[THE TASK]:
Produce an exact transcription of the data, with the images left out.

··· DATA PROVIDED ···

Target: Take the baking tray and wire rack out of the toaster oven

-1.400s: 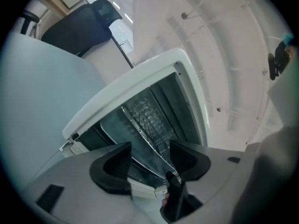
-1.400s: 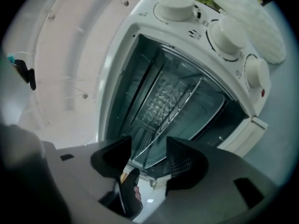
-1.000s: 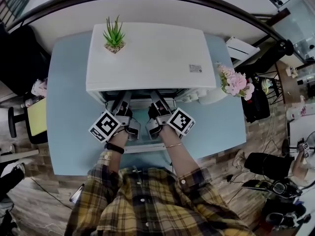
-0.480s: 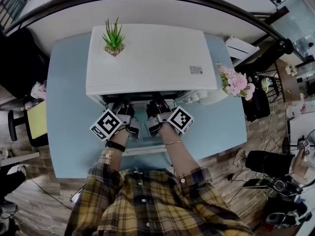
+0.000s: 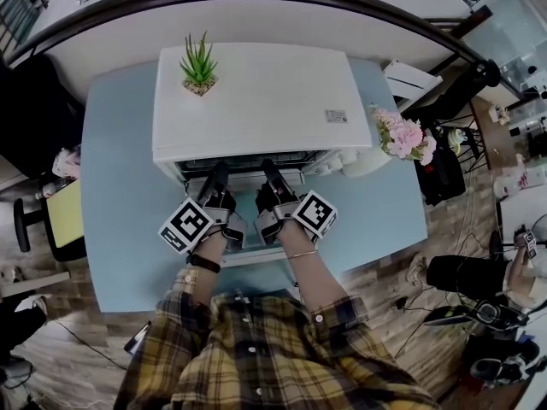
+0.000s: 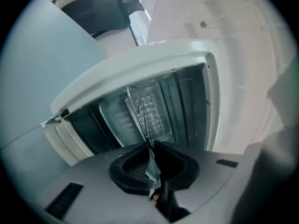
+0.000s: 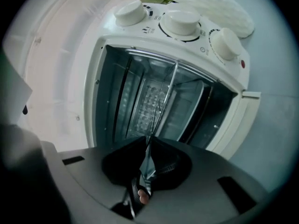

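Toaster oven (image 5: 256, 101) at the middle of the light blue worktop (image 5: 120, 186), its mouth open toward the person; a potted succulent (image 5: 198, 65) stands on the oven's far left corner, and pink flowers (image 5: 402, 137) stand near the worktop's right edge. Left hand-held gripper (image 6: 150, 146) and right hand-held gripper (image 7: 147, 141) reach side by side into the mouth; the jaws of each have just been closing and now stand clenched on the thin front rim of the baking tray (image 6: 152, 108), which lies inside the cavity. Wires of the wire rack (image 6: 138, 115) run from the jaw tips into the oven, close against the tray; whether they are pinched too cannot be told. Three control knobs (image 7: 180, 21) flank the mouth.
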`<state>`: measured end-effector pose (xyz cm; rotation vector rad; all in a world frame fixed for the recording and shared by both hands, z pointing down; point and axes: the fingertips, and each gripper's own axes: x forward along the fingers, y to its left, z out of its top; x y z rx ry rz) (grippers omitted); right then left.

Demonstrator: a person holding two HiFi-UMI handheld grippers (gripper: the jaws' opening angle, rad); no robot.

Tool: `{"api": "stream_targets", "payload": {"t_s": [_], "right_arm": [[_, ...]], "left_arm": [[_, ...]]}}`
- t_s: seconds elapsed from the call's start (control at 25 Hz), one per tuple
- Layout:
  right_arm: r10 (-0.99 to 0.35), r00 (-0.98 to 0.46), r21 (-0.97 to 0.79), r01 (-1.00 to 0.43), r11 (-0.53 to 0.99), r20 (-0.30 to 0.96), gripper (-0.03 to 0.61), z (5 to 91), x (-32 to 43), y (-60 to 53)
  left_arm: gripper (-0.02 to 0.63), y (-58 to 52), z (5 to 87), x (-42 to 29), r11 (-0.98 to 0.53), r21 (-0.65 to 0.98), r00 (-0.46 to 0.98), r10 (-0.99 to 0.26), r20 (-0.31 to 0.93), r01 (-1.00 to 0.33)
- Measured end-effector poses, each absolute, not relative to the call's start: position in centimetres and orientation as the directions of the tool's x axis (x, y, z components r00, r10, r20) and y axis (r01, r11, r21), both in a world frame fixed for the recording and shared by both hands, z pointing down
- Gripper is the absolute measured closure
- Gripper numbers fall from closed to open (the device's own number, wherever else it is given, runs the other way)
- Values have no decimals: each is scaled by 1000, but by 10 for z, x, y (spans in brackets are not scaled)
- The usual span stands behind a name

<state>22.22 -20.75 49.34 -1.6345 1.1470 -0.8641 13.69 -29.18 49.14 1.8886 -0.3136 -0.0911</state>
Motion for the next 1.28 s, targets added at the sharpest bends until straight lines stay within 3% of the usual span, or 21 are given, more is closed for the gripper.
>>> {"api": "stream_targets", "payload": {"t_s": [0.64, 1.04, 1.28], "right_arm": [[-951, 310, -952, -295, -76, -20, 543, 485, 157, -142], [-980, 185, -944, -330, 11, -76, 548, 464, 118, -95], [-985, 123, -948, -309, 80, -123, 548, 457, 101, -54]], "left_arm": [[588, -226, 485, 72, -336, 929, 973, -216, 81, -152], [586, -174, 471, 28, -354, 917, 947, -312, 73, -187], [580, -131, 448, 9, -475, 853, 934, -354, 38, -215]]}}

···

[RESPONSE BELOW]:
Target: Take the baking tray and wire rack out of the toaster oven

-1.400s: 
-1.400s: 
-1.000s: 
-0.480s: 
+0.000s: 
+0.000s: 
+0.000s: 

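Toaster oven (image 5: 256, 101) at the middle of the light blue worktop (image 5: 120, 186), its mouth open toward the person; a potted succulent (image 5: 198, 65) stands on the oven's far left corner, and pink flowers (image 5: 402, 137) stand near the worktop's right edge. Left hand-held gripper (image 6: 150, 146) and right hand-held gripper (image 7: 147, 141) reach side by side into the mouth; the jaws of each have just been closing and now stand clenched on the thin front rim of the baking tray (image 6: 152, 108), which lies inside the cavity. Wires of the wire rack (image 6: 138, 115) run from the jaw tips into the oven, close against the tray; whether they are pinched too cannot be told. Three control knobs (image 7: 180, 21) flank the mouth.
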`<state>`: measured end-effector pose (xyz cm; rotation vector rad; all in a world frame fixed for the recording and shared by both hands, z pointing down; point and axes: the fingertips, and each gripper's own axes: x forward along the fingers, y to its left, z out of its top; x y z rx ry rz) (grippers omitted); right then left.

Demonstrator: a person holding two HiFi-UMI handheld grippers (gripper: the jaws' opening angle, rad); no robot.

Tool: `{"api": "stream_targets", "payload": {"t_s": [_], "right_arm": [[_, ...]], "left_arm": [[_, ...]]}}`
- t_s: seconds elapsed from the call's start (control at 25 Hz), one per tuple
- Layout:
  right_arm: r10 (-0.99 to 0.35), r00 (-0.98 to 0.46), r21 (-0.97 to 0.79), r01 (-1.00 to 0.43), r11 (-0.53 to 0.99), r20 (-0.30 to 0.96), gripper (-0.03 to 0.61), z (5 to 91), x (-32 to 43), y (-60 to 53)
  left_arm: gripper (-0.02 to 0.63), y (-58 to 52), z (5 to 87), x (-42 to 29), r11 (-0.98 to 0.53), r21 (-0.65 to 0.98), r00 (-0.46 to 0.98), r10 (-0.99 to 0.26), r20 (-0.31 to 0.93), r01 (-1.00 to 0.33)
- Measured end-effector poses, each absolute, not relative to the call's start: position in centimetres and orientation as the directions of the tool's x axis (x, y, z components r00, r10, r20) and y axis (r01, r11, r21), both in a world frame fixed for the recording and shared by both hands, z pointing down
- Gripper is the absolute measured closure
- Gripper numbers fall from closed to open (the device's own number, wherever else it is given, runs the other way)
- Values have no decimals: each is scaled by 1000, but by 10 for z, x, y (spans in brackets are not scaled)
- The usual span stands behind a name

<state>22.22 -20.75 49.34 -1.6345 1.1470 -0.8641 13.69 -29.18 49.14 1.8886 -0.3136 -0.0911</state>
Motion for the next 1.28 s, targets added at the sharpest bends until straight lines stay within 3% of the usual span, or 21 are given, more is closed for the gripper.
>>> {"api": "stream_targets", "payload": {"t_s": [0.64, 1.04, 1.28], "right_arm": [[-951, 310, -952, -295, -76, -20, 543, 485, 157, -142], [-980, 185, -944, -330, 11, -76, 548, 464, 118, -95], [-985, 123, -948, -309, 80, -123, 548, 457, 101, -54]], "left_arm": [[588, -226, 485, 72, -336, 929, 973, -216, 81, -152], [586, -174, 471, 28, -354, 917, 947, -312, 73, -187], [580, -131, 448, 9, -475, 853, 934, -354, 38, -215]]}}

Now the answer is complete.